**TO DO**
Retype, word for word, every line of the records below starting at the one that contains "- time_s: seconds" and ending at the one that contains "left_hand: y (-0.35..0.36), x"; include both of those lines and nothing more.
========
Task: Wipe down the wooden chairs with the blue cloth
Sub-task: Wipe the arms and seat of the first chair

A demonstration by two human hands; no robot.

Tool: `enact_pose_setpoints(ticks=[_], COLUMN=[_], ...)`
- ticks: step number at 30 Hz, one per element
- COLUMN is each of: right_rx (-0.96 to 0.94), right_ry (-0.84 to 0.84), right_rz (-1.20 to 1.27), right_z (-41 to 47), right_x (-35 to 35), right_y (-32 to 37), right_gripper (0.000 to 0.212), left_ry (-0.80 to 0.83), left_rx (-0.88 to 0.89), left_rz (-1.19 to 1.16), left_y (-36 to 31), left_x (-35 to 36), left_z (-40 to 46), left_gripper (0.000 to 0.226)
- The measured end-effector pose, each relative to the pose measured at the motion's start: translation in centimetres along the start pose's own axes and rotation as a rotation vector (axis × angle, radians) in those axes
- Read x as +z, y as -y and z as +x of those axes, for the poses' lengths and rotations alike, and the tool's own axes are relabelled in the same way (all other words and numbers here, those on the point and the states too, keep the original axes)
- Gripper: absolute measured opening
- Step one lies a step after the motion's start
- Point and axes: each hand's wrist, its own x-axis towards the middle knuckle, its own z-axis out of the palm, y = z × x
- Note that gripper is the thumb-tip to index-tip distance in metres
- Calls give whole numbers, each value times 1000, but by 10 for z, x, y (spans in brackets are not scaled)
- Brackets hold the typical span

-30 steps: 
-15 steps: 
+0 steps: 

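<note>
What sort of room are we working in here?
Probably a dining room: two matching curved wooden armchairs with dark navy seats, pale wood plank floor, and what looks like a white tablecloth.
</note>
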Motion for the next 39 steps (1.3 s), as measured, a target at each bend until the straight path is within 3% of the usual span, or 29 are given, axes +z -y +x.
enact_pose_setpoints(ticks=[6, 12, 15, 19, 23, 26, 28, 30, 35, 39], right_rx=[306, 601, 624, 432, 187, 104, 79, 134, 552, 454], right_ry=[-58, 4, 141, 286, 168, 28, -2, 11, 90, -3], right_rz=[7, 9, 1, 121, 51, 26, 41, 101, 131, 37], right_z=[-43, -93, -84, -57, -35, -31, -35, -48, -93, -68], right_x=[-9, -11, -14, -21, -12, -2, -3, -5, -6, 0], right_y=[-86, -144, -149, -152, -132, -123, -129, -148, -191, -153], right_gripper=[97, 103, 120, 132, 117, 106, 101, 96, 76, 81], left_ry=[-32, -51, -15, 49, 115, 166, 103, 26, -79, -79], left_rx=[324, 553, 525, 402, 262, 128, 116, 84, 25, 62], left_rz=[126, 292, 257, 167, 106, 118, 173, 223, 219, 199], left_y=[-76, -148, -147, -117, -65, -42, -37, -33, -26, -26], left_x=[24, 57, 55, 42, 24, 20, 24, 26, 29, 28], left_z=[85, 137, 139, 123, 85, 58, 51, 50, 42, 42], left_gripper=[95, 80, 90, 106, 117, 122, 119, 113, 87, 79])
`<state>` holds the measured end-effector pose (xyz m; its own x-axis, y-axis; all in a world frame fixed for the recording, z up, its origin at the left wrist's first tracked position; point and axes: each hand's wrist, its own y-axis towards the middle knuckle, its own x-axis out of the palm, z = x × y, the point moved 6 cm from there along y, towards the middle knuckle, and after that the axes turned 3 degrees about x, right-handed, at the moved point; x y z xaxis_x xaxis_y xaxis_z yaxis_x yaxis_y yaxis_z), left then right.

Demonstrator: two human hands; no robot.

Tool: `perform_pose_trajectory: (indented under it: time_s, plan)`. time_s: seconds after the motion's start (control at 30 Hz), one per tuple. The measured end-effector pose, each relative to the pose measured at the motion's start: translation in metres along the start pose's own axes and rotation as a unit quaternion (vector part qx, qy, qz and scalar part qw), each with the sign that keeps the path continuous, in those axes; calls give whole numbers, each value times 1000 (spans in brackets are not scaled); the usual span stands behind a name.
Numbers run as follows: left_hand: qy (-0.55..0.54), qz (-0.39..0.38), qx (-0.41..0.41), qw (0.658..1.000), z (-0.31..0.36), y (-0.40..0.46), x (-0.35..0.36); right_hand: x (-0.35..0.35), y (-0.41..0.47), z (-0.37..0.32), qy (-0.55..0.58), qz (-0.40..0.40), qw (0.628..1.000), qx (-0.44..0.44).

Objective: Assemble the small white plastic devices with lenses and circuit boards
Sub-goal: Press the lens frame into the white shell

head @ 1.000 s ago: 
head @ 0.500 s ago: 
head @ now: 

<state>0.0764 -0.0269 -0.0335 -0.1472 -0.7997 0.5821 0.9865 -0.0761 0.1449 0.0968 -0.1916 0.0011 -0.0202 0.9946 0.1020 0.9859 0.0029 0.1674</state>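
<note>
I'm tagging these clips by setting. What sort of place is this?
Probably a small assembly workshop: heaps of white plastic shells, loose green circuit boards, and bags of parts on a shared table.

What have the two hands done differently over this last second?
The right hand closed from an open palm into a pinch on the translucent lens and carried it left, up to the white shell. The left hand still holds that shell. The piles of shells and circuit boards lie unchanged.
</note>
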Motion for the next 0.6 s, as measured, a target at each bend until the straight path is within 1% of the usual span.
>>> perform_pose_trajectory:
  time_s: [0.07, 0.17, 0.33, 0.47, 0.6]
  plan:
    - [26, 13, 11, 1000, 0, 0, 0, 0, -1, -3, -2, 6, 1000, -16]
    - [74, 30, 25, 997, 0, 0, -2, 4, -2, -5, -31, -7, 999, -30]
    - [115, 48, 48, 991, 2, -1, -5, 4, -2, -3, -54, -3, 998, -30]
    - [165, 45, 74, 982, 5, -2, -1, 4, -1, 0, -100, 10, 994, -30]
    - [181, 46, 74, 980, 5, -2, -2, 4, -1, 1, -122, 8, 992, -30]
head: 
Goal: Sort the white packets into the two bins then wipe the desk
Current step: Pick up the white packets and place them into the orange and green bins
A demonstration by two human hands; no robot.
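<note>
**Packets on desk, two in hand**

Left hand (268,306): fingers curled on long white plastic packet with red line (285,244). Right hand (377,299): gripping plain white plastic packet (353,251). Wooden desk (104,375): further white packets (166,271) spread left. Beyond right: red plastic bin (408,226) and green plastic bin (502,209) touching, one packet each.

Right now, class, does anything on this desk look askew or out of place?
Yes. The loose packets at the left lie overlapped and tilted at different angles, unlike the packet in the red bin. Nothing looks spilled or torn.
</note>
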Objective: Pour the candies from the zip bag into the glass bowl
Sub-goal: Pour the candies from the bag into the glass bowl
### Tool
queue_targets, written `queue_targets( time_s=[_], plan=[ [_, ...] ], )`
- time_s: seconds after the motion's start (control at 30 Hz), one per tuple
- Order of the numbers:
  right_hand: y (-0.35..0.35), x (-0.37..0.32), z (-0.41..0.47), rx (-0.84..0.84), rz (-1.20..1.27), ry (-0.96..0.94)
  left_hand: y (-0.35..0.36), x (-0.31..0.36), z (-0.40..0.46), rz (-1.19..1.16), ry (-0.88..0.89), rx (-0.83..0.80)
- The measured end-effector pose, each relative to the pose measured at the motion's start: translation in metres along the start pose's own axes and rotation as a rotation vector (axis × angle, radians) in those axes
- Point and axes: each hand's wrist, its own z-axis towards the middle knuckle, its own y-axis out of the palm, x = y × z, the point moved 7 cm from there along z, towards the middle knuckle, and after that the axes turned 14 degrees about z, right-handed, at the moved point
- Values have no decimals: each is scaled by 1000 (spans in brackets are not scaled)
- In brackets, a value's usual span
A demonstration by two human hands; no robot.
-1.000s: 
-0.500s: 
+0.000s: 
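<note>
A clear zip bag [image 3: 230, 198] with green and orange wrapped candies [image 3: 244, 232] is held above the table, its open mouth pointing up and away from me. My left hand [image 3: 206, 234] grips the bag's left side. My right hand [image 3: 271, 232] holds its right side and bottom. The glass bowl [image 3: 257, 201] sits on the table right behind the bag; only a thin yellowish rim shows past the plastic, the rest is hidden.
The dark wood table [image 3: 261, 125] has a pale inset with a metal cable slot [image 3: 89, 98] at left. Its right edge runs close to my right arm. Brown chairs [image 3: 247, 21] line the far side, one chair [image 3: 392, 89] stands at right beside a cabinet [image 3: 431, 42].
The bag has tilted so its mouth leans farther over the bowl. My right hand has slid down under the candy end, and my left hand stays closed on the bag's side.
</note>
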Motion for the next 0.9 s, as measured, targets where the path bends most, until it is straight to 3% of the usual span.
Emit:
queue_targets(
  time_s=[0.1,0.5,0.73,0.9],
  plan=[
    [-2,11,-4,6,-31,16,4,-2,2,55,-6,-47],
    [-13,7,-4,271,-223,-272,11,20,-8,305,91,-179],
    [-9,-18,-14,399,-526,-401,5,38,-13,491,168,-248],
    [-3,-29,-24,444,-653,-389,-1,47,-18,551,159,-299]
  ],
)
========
**WRITTEN REPLY**
- time_s: seconds after the motion's start (control at 30 Hz), one per tuple
- Order of the numbers:
  right_hand: y (-0.35..0.35), x (-0.37..0.32), z (-0.41..0.47), rx (-0.84..0.84), rz (-1.20..1.27), ry (-0.96..0.94)
  left_hand: y (-0.35..0.36), x (-0.31..0.36), z (-0.40..0.46), rz (-1.19..1.16), ry (-0.88..0.89), rx (-0.83..0.80)

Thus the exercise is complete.